§ Directions for this task
Nothing before the line containing "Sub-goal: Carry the" belongs in the answer; quote that line and all lines after it through the end of the material, word for word.

§ Collected data
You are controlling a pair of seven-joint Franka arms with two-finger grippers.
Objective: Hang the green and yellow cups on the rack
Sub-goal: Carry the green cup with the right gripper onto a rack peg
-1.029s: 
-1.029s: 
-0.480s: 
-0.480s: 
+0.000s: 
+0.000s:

§ Task answer
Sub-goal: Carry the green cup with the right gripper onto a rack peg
-1.029s: 
-1.029s: 
-0.480s: 
-0.480s: 
+0.000s: 
+0.000s:

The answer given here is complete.